The problem is to find:
$P_{x}(\{T_{B_{1}}<\infty\}\cap \{T_{B_{2}}<\infty\})$ where $B_{1},B_{2}$ are the two hemispheres of sphere S shown below. There are two possible paths for first hitting time: a)paths that enter S through one cap and exit via the opposite one b)paths that hit both caps for the first time without crossing the blue disk.
For a)
One idea is to first use the hitting probability for sphere S and then Poissons formula for the probability that BM will escape the S from ,say, the $B_{1}$ cap.

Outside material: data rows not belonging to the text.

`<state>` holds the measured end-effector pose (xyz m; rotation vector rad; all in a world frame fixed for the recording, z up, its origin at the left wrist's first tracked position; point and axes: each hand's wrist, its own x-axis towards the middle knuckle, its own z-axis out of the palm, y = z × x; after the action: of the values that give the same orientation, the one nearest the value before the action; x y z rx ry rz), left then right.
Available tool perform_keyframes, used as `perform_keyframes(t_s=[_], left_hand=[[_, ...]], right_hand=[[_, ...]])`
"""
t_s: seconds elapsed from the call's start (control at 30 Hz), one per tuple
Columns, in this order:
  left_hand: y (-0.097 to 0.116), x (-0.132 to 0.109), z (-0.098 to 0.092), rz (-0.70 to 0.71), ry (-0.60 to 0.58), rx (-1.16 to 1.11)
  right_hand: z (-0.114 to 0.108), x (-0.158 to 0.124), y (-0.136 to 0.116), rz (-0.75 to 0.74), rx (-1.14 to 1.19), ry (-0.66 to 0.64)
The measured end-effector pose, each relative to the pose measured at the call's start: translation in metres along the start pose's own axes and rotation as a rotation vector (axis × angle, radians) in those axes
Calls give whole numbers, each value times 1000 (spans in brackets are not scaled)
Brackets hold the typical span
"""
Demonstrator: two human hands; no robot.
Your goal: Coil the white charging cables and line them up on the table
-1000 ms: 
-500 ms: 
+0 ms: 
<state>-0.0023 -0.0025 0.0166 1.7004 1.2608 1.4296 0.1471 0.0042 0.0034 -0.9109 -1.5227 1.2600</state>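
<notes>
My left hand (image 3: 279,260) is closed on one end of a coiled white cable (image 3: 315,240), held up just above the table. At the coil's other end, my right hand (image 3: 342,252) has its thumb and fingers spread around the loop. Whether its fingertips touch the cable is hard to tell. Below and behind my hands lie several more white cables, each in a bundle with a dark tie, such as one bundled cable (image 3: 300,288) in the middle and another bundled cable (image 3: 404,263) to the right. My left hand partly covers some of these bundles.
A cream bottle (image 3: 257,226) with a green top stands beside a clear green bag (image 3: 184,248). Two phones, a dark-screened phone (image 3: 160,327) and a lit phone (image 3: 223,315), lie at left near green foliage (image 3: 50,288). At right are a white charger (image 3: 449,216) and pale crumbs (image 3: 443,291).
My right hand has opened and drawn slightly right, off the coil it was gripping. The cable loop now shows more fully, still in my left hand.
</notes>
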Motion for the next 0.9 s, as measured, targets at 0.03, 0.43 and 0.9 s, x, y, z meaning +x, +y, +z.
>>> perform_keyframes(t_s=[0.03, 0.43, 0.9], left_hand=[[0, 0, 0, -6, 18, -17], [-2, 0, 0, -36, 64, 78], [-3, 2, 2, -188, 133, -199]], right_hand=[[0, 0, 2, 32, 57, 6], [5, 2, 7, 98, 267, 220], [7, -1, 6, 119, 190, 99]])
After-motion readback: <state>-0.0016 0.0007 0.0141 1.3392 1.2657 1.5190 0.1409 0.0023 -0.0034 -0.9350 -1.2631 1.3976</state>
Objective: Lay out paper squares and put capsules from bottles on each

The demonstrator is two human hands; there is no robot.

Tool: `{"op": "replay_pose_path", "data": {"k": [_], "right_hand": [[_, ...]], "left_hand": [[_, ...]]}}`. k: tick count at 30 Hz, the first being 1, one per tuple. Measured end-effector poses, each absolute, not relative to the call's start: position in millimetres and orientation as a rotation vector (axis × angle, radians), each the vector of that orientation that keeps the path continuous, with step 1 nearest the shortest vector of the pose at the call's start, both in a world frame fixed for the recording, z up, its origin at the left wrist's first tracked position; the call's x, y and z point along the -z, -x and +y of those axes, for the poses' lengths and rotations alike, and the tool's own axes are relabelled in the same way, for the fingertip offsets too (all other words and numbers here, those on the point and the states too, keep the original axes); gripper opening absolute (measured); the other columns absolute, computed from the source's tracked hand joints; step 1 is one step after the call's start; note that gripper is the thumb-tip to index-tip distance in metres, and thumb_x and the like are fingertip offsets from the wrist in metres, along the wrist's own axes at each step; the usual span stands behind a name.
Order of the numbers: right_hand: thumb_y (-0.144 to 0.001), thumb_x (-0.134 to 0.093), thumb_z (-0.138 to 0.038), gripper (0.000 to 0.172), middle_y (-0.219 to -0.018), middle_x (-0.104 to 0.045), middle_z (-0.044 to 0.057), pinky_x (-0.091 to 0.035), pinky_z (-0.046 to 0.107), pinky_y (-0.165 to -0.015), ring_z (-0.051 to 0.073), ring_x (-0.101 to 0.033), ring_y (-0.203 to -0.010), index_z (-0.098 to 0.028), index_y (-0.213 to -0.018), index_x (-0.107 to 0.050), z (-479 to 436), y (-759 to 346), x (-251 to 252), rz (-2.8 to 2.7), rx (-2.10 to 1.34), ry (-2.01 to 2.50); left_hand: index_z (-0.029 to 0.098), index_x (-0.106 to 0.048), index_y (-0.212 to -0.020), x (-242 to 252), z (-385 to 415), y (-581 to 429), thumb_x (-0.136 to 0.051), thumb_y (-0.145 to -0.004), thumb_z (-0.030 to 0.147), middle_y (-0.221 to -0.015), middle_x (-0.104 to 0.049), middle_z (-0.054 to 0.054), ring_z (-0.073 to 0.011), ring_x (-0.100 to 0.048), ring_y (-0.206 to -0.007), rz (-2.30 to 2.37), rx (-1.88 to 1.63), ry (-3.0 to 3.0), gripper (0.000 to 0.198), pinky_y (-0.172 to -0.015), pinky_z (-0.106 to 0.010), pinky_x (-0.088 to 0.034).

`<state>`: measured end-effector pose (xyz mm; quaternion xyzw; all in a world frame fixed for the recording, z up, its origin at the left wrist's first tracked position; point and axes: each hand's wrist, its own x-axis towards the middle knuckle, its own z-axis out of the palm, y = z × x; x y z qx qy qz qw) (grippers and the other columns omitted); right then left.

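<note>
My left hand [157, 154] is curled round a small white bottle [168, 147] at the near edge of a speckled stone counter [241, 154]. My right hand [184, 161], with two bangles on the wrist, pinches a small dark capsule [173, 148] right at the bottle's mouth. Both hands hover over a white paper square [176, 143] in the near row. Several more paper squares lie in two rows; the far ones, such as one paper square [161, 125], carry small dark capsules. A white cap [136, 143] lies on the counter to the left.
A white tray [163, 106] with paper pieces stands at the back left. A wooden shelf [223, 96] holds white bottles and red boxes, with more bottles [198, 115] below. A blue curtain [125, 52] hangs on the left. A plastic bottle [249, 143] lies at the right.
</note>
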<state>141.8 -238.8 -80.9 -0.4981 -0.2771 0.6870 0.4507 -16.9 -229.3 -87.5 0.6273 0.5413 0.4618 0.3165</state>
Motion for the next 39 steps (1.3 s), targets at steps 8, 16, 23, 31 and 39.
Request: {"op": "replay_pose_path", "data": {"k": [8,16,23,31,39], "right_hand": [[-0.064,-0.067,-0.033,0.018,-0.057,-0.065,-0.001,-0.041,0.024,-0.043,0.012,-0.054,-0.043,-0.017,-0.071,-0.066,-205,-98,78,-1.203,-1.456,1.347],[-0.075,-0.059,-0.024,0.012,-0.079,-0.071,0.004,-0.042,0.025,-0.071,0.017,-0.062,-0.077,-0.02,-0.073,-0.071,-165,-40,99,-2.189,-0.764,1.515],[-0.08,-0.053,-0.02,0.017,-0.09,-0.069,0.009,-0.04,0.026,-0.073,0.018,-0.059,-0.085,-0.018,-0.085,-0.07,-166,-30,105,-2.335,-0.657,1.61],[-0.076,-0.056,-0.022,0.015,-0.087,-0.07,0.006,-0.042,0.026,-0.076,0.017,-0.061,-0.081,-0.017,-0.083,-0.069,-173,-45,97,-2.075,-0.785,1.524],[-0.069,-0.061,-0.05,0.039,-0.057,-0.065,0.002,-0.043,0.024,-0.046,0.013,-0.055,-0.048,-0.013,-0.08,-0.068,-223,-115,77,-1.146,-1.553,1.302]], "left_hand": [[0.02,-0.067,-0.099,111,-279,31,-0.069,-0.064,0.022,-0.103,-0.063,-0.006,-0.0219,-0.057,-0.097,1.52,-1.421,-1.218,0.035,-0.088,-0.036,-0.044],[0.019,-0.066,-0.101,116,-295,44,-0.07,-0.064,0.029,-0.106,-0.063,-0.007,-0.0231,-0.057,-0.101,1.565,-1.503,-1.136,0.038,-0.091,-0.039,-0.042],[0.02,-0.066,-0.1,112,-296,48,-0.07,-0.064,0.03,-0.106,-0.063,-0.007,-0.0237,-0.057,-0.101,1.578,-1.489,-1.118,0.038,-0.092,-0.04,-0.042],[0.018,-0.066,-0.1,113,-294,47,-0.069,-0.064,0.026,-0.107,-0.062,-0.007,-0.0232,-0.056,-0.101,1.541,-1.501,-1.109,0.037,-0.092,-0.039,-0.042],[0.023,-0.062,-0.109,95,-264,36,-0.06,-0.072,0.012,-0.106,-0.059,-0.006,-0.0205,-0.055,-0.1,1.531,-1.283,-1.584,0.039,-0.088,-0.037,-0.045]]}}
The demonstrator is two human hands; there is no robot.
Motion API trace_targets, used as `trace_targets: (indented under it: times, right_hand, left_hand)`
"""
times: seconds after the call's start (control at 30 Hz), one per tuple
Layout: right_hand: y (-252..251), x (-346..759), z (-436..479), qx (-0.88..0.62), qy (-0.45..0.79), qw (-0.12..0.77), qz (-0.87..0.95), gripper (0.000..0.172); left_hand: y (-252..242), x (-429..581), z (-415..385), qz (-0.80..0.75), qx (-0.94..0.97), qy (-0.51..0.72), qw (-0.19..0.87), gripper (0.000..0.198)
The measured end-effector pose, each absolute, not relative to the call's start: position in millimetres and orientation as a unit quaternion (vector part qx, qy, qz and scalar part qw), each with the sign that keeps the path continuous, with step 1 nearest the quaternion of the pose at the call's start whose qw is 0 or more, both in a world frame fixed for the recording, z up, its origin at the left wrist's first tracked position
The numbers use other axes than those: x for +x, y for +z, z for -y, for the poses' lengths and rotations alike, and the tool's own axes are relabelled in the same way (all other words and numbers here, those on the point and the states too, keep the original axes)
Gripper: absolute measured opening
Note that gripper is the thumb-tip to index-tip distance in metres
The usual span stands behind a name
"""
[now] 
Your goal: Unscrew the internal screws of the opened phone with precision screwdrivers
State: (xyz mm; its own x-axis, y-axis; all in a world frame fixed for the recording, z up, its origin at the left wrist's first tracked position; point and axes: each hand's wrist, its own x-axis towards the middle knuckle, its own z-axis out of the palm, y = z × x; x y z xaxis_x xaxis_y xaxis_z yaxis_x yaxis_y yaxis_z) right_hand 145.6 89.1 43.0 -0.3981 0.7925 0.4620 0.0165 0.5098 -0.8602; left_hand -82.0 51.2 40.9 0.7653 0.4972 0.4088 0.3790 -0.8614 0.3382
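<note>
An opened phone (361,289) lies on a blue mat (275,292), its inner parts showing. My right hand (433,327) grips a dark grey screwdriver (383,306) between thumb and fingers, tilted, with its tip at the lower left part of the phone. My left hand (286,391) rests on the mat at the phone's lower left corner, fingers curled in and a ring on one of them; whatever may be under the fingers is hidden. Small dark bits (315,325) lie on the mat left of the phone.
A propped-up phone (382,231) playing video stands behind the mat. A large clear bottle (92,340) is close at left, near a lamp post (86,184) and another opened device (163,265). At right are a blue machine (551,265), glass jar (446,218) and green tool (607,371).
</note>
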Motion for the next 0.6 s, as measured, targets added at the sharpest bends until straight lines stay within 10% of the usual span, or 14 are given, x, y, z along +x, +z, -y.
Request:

For $x\in B_{2}$, Poissons formula is $P_{x}(T_{S}=T_{B_{1}})=C\int_{B_{1}}\frac{1}{|x-y|^{n-2}}dS_{y}$. So as we see it depends on the entry point of BM into $B_{2}$. Thus, we don't have independence.
But we do have a lower bound, by taking the furthest point x from $B_{1}$ i.e. the pole of $B_{2}$ call it $x_{0}$
So we get the lower bound $P_{x_{0}}(T_{B_{1}}=T_{S})P_{x}(T_{S}<\infty)=C\frac{R^{n-2}}{|x|^{n-2}}\int_{B_{1}}\frac{1}{|x_{0}-y|^{n-2}}dS_{y}$.
For b)
I am not sure
Thanks